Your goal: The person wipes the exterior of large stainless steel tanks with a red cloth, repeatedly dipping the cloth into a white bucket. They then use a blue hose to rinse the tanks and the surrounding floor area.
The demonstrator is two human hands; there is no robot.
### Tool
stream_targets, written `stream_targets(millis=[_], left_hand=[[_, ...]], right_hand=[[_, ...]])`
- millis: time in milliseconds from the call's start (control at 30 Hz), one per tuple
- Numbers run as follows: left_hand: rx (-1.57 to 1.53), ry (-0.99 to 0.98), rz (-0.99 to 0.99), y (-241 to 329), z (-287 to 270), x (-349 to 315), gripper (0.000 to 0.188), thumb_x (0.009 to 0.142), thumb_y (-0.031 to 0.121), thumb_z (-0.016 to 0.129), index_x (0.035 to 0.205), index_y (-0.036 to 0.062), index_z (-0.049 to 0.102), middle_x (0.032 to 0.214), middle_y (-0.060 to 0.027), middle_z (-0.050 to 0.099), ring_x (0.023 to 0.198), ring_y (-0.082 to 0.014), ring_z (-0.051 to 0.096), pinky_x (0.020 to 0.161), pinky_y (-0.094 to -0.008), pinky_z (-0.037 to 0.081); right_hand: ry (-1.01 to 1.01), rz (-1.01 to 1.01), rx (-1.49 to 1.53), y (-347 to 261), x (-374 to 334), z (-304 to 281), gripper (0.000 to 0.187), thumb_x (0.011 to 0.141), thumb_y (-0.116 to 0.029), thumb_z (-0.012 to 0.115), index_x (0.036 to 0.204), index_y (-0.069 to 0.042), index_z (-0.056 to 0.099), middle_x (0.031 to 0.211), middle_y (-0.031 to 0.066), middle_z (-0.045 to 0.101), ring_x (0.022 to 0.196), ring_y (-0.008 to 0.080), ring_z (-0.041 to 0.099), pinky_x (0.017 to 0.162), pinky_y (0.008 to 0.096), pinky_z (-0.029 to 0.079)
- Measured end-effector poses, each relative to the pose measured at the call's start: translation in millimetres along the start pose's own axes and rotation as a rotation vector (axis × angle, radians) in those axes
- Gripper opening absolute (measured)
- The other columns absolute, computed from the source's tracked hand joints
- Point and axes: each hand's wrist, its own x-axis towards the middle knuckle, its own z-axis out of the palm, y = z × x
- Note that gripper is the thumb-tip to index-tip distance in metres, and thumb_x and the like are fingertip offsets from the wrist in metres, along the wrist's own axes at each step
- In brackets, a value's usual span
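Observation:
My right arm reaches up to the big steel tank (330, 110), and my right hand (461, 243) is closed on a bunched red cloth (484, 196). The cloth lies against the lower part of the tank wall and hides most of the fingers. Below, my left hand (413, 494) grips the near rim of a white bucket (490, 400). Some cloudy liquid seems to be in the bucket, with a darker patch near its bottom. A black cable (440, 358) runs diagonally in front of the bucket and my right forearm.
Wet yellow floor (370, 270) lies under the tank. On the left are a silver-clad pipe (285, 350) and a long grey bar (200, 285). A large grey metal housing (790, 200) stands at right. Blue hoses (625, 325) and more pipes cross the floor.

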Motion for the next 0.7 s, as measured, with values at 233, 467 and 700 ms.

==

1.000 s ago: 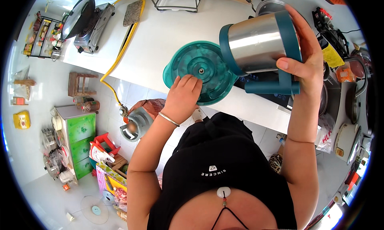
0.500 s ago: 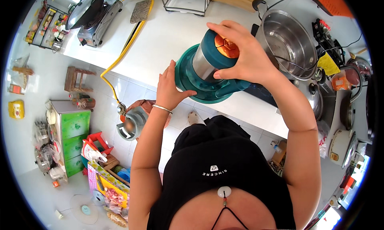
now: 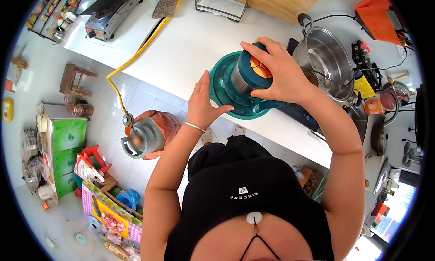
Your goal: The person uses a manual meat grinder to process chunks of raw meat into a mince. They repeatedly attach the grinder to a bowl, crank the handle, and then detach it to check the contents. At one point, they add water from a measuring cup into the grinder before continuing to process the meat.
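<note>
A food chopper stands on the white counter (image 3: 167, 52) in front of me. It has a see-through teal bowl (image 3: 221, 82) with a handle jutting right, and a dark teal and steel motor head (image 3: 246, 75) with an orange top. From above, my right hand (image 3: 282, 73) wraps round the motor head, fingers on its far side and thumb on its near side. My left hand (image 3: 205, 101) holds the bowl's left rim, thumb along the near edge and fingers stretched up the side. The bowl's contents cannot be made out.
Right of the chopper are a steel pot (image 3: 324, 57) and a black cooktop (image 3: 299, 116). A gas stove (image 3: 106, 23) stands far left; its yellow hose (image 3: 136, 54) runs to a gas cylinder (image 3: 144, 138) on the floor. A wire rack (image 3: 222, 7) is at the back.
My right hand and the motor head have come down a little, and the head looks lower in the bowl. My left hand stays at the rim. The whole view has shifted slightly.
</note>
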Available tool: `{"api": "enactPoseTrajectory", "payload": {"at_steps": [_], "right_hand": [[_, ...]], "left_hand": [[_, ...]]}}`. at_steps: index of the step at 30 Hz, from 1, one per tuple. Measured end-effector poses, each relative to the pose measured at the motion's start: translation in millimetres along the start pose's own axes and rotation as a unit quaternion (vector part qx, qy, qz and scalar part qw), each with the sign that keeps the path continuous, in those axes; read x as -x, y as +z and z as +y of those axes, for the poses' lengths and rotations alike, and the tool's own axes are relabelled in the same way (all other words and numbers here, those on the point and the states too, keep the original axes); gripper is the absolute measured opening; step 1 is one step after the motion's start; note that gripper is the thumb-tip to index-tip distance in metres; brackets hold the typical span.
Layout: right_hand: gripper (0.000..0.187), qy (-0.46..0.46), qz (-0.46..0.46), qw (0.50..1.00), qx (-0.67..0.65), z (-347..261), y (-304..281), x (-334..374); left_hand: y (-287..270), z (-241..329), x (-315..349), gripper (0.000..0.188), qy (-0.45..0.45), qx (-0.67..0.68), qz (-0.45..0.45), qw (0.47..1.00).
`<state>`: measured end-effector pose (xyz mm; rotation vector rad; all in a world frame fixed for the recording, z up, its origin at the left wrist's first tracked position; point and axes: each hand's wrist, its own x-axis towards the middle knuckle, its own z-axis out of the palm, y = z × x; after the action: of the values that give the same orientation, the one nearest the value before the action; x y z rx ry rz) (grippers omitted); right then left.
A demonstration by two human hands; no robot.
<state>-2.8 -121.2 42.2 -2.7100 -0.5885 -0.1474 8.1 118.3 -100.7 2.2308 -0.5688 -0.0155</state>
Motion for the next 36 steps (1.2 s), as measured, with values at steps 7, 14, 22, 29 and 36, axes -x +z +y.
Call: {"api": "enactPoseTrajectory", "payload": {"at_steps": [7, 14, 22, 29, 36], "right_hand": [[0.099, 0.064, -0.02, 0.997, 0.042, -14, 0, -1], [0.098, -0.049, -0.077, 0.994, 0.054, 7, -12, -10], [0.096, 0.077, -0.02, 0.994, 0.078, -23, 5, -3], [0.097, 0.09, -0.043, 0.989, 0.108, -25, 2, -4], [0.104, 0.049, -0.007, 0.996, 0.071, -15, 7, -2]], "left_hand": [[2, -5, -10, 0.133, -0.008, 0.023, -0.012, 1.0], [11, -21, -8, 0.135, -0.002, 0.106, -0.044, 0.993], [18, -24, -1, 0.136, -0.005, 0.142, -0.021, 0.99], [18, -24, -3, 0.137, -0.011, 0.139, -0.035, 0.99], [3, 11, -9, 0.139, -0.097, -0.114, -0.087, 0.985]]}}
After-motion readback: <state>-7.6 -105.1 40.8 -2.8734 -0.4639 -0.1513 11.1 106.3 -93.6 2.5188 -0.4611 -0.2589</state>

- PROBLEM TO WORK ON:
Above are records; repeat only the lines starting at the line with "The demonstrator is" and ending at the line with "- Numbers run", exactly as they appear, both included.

- RESPONSE TO THE EXERCISE:
The demonstrator is two human hands; there is no robot.
### Tool
stream_targets, written `stream_targets(millis=[_], left_hand=[[_, ...]], right_hand=[[_, ...]])`
- millis: time in milliseconds from the call's start (control at 30 Hz), one per tuple
- Numbers run as follows: left_hand: rx (-1.57 to 1.53), ry (-0.99 to 0.98), rz (-0.99 to 0.99), y (-241 to 329), z (-287 to 270), x (-349 to 315), gripper (0.000 to 0.188), thumb_x (0.009 to 0.142), thumb_y (-0.031 to 0.121), thumb_z (-0.016 to 0.129), index_x (0.035 to 0.205), index_y (-0.036 to 0.062), index_z (-0.049 to 0.102), middle_x (0.032 to 0.214), middle_y (-0.060 to 0.027), middle_z (-0.050 to 0.099), ring_x (0.023 to 0.198), ring_y (-0.082 to 0.014), ring_z (-0.051 to 0.096), pinky_x (0.020 to 0.161), pinky_y (-0.094 to -0.008), pinky_z (-0.037 to 0.081); right_hand: ry (-1.01 to 1.01), rz (-1.01 to 1.01), rx (-1.49 to 1.53), y (-347 to 261), x (-374 to 334), z (-304 to 281), gripper (0.000 to 0.187), thumb_x (0.011 to 0.141), thumb_y (-0.116 to 0.029), thumb_z (-0.012 to 0.115), index_x (0.036 to 0.204), index_y (-0.069 to 0.042), index_z (-0.056 to 0.099), middle_x (0.031 to 0.211), middle_y (-0.031 to 0.066), middle_z (-0.045 to 0.101), ring_x (0.022 to 0.196), ring_y (-0.008 to 0.080), ring_z (-0.041 to 0.099), pinky_x (0.017 to 0.162), pinky_y (0.008 to 0.096), pinky_z (-0.029 to 0.079)

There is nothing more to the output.